TASK REQUIREMENTS: Repeat the listing in full, exactly as it stands.

MATERIAL PROVIDED:
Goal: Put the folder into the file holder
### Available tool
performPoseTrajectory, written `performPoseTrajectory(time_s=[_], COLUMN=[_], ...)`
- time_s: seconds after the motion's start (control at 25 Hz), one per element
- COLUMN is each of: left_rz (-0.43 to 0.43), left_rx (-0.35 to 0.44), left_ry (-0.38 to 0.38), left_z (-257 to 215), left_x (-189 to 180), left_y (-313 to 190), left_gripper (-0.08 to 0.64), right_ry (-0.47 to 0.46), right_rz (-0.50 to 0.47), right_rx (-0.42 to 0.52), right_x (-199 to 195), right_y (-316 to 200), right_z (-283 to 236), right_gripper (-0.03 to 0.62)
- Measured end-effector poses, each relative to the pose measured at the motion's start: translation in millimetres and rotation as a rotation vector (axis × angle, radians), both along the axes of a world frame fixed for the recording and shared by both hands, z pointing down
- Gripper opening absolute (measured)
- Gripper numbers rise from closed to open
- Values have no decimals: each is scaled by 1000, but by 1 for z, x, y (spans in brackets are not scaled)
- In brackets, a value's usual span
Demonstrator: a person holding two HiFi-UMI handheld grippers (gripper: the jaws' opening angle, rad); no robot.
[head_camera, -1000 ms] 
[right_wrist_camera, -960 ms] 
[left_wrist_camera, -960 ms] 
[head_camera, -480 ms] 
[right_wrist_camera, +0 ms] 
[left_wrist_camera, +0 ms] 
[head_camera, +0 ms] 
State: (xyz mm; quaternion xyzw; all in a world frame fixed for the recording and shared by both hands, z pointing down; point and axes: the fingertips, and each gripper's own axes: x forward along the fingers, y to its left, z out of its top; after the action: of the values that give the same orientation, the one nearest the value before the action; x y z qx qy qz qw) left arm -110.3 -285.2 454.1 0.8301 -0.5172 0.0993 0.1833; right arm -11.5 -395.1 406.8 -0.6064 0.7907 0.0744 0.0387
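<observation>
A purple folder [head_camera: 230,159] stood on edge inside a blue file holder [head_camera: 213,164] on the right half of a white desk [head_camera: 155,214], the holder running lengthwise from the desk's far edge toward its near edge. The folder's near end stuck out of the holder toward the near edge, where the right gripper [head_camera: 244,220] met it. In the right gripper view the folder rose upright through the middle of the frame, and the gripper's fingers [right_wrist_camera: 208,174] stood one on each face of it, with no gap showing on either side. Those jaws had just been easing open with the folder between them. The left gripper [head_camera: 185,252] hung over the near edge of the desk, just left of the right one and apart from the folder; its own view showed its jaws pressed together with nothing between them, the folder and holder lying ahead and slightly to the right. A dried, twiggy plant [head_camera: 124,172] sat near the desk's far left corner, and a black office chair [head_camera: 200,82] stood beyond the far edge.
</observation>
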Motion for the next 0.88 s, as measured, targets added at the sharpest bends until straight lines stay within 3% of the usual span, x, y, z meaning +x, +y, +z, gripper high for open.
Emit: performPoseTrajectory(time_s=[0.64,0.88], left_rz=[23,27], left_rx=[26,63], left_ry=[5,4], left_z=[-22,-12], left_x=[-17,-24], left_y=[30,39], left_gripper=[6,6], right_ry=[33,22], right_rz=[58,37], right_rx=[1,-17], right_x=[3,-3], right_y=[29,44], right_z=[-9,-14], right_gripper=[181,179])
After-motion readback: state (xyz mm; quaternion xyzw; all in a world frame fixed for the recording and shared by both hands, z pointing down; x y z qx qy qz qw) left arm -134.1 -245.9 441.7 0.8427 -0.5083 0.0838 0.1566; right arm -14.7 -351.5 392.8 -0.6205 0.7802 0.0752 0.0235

WRITTEN RESPONSE:
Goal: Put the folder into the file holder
### Available tool
performPoseTrajectory, written `performPoseTrajectory(time_s=[_], COLUMN=[_], ...)`
- time_s: seconds after the motion's start (control at 25 Hz), one per element
- COLUMN is each of: left_rz (-0.43 to 0.43), left_rx (-0.35 to 0.44), left_ry (-0.38 to 0.38), left_z (-257 to 215), left_x (-189 to 180), left_y (-313 to 190), left_gripper (-0.08 to 0.64), right_ry (-0.47 to 0.46), right_rz (-0.50 to 0.47), right_rx (-0.42 to 0.52), right_x (-199 to 195), right_y (-316 to 200), right_z (-283 to 236), right_gripper (-0.03 to 0.62)
- Measured end-effector poses, each relative to the pose measured at the motion's start: translation in millimetres and rotation as a rotation vector (axis × angle, radians), both along the axes of a world frame fixed for the recording and shared by both hands, z pointing down
- Gripper opening absolute (measured)
- Gripper numbers rise from closed to open
- Values have no decimals: each is scaled by 1000, but by 1 for z, x, y (spans in brackets are not scaled)
- In brackets, a value's usual span
Demonstrator: a person holding two HiFi-UMI handheld grippers (gripper: the jaws' opening angle, rad); no robot.
[head_camera, -1000 ms] 
[right_wrist_camera, -960 ms] 
[left_wrist_camera, -960 ms] 
[head_camera, -480 ms] 
[right_wrist_camera, +0 ms] 
[left_wrist_camera, +0 ms] 
[head_camera, +0 ms] 
State: (xyz mm; quaternion xyzw; all in a world frame fixed for the recording and shared by both hands, z pointing down; point and axes: the fingertips, and each gripper's own axes: x forward along the fingers, y to its left, z out of its top; after the action: of the values that give the same orientation, the one nearest the value before the action; x y z qx qy qz qw) left arm -110.3 -285.2 454.1 0.8301 -0.5172 0.0993 0.1833; right arm -11.5 -395.1 406.8 -0.6064 0.7907 0.0744 0.0387
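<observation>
A purple folder [head_camera: 230,159] stood on edge inside a blue file holder [head_camera: 213,164] on the right half of a white desk [head_camera: 155,214], the holder running lengthwise from the desk's far edge toward its near edge. The folder's near end stuck out of the holder toward the near edge, where the right gripper [head_camera: 244,220] met it. In the right gripper view the folder rose upright through the middle of the frame, and the gripper's fingers [right_wrist_camera: 208,174] stood one on each face of it, with no gap showing on either side. Those jaws had just been easing open with the folder between them. The left gripper [head_camera: 185,252] hung over the near edge of the desk, just left of the right one and apart from the folder; its own view showed its jaws pressed together with nothing between them, the folder and holder lying ahead and slightly to the right. A dried, twiggy plant [head_camera: 124,172] sat near the desk's far left corner, and a black office chair [head_camera: 200,82] stood beyond the far edge.
</observation>
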Motion for the next 0.88 s, as measured, targets added at the sharpest bends until straight lines stay within 3% of the usual span, x, y, z meaning +x, +y, +z, gripper high for open.
Emit: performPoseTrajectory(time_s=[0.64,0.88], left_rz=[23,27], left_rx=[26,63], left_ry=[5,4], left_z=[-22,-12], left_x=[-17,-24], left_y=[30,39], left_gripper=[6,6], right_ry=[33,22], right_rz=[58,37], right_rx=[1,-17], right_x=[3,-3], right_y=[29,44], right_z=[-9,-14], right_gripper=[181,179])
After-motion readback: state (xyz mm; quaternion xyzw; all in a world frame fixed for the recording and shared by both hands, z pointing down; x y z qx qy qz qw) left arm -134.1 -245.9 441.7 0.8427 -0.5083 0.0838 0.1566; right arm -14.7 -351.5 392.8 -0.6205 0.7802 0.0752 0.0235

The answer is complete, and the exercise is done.